Gap compensation with the auto-regressive filter

Because of the physical gaps between the arrays, the large aperture is incomplete, resulting in grating lobes. We adapted here a method of gap compensation by creating virtual elements on receive for which the signals can be predicted with an autoregressive filter from the signals on the surrounding physical elements. The prediction filter is based on the auto-regressive model proposed by Shin et al.41. Briefly, it is assumed that the frequency-domain signal at the (n + 1)th channel, Sf (n + 1) can be expressed as a linear combination of the signals at the p preceding channels as:

$${S}_{f}\left(n+1\right)={{a}_{f}\left(1\right)S}_{f}\left(n\right)+{{a}_{f}\left(2\right)S}_{f}\left(n-1\right)+\cdots +{{a}_{f}\left(p\right)S}_{f}\left(n-p+1\right)$$

where af are the filter coefficients at each frequency f. After determining the coefficients af from the received signals, the physical arrays are extended by creating virtual elements in the gaps. We positioned the virtual elements by extending the segments defined by each array until intersection which simplifies the estimation process. With the array assembly described in this work, the gaps were filled with 81 virtual elements (24 extending array 1 on its right side, 16 and 13 extending array 2 on its left and right side respectively, and 28 extending array three on its left side).
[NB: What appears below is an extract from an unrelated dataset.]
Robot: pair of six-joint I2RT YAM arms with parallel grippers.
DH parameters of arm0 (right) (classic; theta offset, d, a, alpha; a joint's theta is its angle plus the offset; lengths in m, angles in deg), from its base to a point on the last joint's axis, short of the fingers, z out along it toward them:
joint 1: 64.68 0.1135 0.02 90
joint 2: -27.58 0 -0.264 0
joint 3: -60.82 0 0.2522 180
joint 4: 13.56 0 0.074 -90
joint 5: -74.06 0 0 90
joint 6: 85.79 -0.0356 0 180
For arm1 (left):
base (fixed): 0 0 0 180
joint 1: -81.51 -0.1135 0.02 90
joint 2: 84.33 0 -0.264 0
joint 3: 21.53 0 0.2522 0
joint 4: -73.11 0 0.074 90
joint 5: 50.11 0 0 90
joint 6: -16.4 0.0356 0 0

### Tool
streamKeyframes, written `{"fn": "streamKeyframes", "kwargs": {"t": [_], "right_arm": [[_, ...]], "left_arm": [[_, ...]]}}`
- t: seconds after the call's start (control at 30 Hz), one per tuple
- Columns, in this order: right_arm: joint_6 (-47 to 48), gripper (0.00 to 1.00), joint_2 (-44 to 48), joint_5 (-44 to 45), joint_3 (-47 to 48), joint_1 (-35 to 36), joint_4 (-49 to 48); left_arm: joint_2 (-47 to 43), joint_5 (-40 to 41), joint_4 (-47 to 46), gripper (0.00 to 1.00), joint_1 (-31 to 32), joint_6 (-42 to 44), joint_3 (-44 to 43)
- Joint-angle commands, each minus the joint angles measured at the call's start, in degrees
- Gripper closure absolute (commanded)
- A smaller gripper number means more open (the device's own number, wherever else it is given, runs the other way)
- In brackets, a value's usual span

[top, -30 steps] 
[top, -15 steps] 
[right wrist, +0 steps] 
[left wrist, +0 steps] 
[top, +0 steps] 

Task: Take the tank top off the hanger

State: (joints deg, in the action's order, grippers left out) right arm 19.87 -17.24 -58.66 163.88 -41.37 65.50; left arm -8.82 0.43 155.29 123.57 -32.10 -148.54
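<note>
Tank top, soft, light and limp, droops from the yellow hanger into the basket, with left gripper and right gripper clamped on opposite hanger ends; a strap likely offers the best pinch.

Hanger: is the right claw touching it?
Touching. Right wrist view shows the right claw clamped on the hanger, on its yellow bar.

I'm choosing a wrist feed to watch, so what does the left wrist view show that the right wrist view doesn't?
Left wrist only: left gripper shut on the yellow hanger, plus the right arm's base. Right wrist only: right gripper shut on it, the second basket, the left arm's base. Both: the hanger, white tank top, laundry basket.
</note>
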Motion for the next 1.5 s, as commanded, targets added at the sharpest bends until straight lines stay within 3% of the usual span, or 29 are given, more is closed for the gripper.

The processing steps are summarized as follow. For each pixel, we apply delays on channel data s and select a time window of 4 wavelengths (16 time samples). We then perform the 1D FFT on s, noted S, and we estimate the coefficients af for each frequency in the transducer bandwidth with p = 8. The coefficient estimation was done with the built-in Matlab function lpc from the Signal Processing Toolbox. We can then add empty channels (virtual elements) to the channel data matrix and apply the AR filter at each frequency to estimate the signals in the gaps. This process is repeated for all the pixels in the image and is thus computationally intensive. It is not part of the real-time routine and is applied after the data is acquired.

The performance of the method was evaluated on the same wire target as described in the previous section. On simulated data, we also compared the gap compensation method with the equivalent fully populated aperture (i.e. an array of 465 elements with no gaps).
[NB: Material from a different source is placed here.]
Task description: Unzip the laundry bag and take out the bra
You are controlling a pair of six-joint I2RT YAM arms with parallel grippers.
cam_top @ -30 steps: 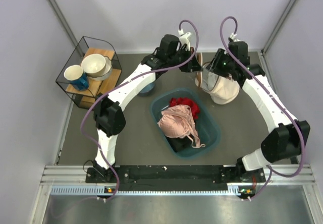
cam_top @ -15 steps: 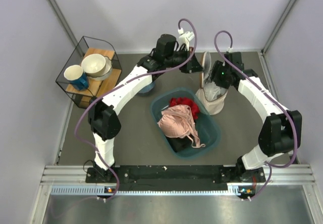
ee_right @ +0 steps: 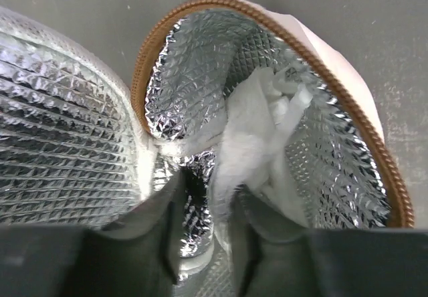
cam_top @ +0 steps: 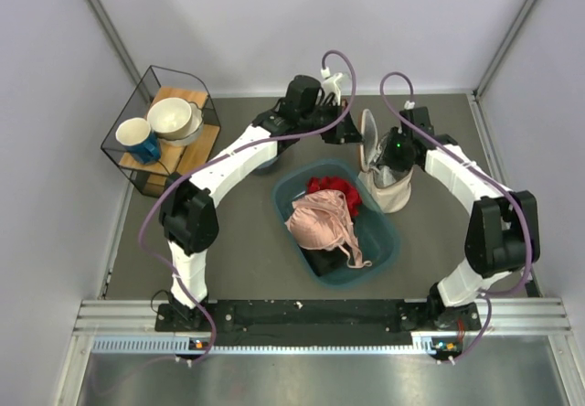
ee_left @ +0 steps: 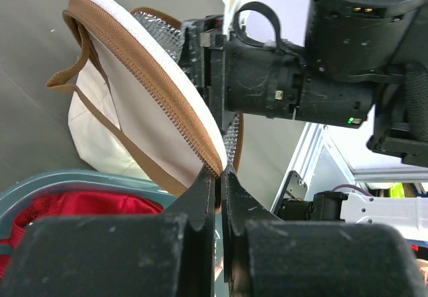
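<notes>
The rack (cam_top: 157,130) of cups at far left stands well apart from the work. The left pincer (ee_left: 219,176) has stayed clamped on the brown rim of the lid, which it holds upright. The bra (cam_top: 322,223) lies in the tub (cam_top: 388,244) on top of a red cloth (cam_top: 334,188), so that part looks done. A second ago the bag (cam_top: 395,196) hung further right. It now sits on the tabletop (cam_top: 228,241), just beside the tub's far corner, with its mouth open. The right pincer (ee_right: 204,196) has dipped into the mouth, fingers a little apart over the white fabric (ee_right: 249,133), which is not the bra. The foil walls crowd it on both sides. The back wall is near behind the lid. More bare tabletop lies right of the bag.
</notes>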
Aberration correction with the SVD beamformer

The use of global plane waves with the array assembly has the benefit of allowing implementation of available aberration correction methods like the SVD beamformer40. Its implementation yields both an optimized image and a local estimation of the aberrations while filtering out low coherence signals.

Briefly, from an acquisition of N PWs, the method relies on optimizing coherence from the so-called Ultrafast Compound Matrix R containing N beamformed images (one for each angle) of Nx × Nz pixels. Isoplanatic patches are defined within the imaged field-of-view and SVD is performed on each patch. From the first singular vector, the rephased patch can directly be obtained. The final corrected image is computed after repeating the process by moving the patch over the entire image and assembling the corrected patches. A detailed analysis of the method can be found in40.
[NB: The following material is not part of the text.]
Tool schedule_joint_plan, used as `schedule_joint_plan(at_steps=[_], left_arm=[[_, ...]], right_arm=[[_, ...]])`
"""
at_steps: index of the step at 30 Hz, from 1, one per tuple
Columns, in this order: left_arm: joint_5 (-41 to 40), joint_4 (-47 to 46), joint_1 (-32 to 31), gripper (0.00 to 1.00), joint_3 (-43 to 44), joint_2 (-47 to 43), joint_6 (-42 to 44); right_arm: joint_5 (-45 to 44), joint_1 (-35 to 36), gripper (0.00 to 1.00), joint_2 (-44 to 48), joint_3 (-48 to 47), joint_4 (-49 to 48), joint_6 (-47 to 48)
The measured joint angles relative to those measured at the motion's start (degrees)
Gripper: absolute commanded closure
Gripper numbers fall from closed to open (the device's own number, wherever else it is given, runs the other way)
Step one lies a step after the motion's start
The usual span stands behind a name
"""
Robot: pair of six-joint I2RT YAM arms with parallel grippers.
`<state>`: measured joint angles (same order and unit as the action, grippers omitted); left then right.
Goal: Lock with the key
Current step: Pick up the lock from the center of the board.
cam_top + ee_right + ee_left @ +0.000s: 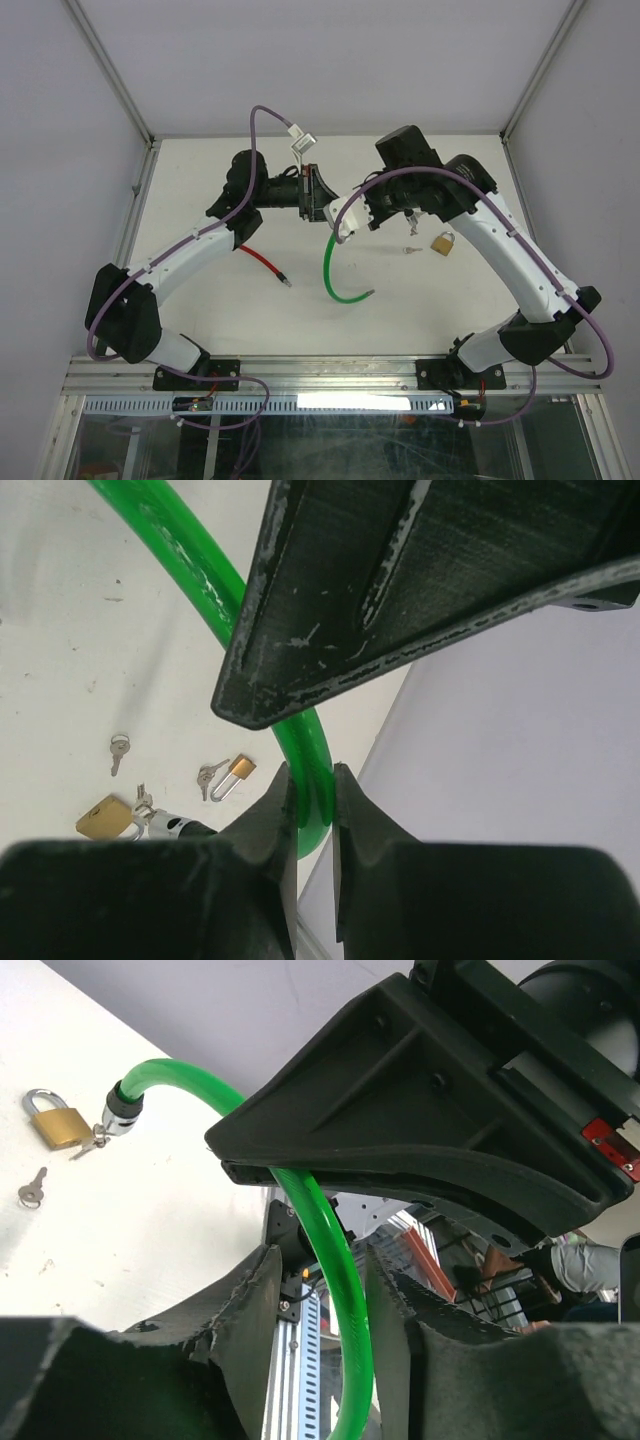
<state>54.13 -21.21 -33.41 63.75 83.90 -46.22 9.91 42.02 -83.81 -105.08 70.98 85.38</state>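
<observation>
Right fingers (262, 825): pinching green cable lock (178, 558).
Left fingers (245, 1305): spread around it.
Handling: likely springy, slick; grip near head (119, 1110).

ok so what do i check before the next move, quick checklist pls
1. Right gripper clamped on the green cable: ok.
2. Green cable running through the left gripper: ok, though a gap shows on one side, so it is not gripped.
3. Brass padlock in view and unobstructed: ok.
4. Loose key lying free near the padlock: ok.
5. A gripper free to take the key: not ok, both are at the cable.
6. Padlock shackle open or shut: cannot tell.
</observation>
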Motion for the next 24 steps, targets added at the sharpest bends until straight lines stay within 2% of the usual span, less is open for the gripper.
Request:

Aberration correction was first tested in silico on experimental data acquired on the calibrated phantom (model 040GSE, CIRS). A random numerical phase screen was applied on the radio-frequency dataset to degrade the quality of the delay-and-sum beamformed image. An experimental aberration was then introduced by replacing the trapezoidal agar/glycerol standoff (1540 m/s) with a water/ethanol solution (35/65 volume ratio) with a speed-of-sound of 1450 m/s55. The SVD beamformer was applied on the Ultrafast Compound Matrix for all datasets using a uniform patch size of 40λ × 40λ (15.4 × 15.4 mm2).